L’énumération de tous ces lieux, villages, rivières, routes et voies de chemin-de-fer peut paraître fastidieuse. Elle renvoie à une carte géographique de l’Est de la métropole lilloise, extrêmement précise et dont l’échelle est fixée par la portée des canons en usage dans l’armée française dans les années 1880. Les concepteurs de ce Camp retranché de Lille, ont étudié avec soin le terrain en répertoriant les différentes possibilités de déplacement d’une troupe en mouvement, les différents endroits où elle pourrait se déployer en ordre de bataille ou installer son artillerie.
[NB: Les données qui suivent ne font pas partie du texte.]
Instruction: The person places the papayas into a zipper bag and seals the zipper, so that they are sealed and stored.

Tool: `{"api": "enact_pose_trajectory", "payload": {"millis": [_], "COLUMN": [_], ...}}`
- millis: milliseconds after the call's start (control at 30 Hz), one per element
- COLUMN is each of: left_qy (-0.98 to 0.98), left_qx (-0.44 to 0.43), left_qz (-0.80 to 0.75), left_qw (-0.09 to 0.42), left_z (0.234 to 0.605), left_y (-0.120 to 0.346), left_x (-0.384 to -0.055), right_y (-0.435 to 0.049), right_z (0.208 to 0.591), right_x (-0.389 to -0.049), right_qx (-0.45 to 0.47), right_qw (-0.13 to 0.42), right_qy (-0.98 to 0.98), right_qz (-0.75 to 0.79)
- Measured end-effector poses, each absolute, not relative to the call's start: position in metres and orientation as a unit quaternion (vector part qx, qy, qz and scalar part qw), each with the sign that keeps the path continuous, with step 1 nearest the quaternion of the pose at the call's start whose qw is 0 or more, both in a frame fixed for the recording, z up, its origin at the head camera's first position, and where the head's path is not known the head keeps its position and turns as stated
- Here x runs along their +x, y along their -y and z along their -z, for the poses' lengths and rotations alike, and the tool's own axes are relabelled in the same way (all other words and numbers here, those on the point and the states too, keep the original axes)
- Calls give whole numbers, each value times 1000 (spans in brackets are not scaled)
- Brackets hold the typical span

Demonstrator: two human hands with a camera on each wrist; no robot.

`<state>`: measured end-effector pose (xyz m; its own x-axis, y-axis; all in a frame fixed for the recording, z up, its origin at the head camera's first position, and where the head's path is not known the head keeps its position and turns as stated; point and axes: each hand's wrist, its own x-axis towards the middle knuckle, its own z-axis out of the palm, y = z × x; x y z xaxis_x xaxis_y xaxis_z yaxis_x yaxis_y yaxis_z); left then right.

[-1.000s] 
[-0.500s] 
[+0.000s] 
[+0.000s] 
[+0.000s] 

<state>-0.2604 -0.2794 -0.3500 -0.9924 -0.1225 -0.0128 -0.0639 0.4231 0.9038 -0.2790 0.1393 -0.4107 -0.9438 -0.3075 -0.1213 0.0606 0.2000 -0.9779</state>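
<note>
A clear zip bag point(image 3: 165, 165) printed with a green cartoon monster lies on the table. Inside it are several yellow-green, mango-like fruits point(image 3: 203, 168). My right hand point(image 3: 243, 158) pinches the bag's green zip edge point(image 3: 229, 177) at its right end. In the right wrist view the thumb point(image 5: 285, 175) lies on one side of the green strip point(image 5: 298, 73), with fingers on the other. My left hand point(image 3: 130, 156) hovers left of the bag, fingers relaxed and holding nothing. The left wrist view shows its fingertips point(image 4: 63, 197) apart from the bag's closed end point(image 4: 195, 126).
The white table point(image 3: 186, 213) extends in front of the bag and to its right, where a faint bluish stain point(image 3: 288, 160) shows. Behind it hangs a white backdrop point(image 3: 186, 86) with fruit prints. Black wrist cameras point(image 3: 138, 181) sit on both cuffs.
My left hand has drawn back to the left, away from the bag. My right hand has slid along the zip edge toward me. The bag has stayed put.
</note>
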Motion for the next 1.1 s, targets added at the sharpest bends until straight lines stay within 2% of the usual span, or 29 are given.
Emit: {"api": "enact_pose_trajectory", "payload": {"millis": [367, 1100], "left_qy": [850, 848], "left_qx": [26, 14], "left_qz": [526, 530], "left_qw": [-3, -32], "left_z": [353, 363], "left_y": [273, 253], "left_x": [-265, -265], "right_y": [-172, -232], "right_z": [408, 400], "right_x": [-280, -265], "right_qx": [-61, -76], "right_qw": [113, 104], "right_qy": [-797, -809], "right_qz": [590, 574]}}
Les possibilités tactiques de l’armée d’invasion ont été étudiées avec soin afin d’installer les forts et l’orientation de leurs « pas de tir », de la manière qui soit la plus rationnelle et la plus efficace possible. Avec un tel dispositif, un ennemi en rase campagne deviendrait vulnérable, laissant de belles possibilités à l’armée française de l’attaquer avec succès.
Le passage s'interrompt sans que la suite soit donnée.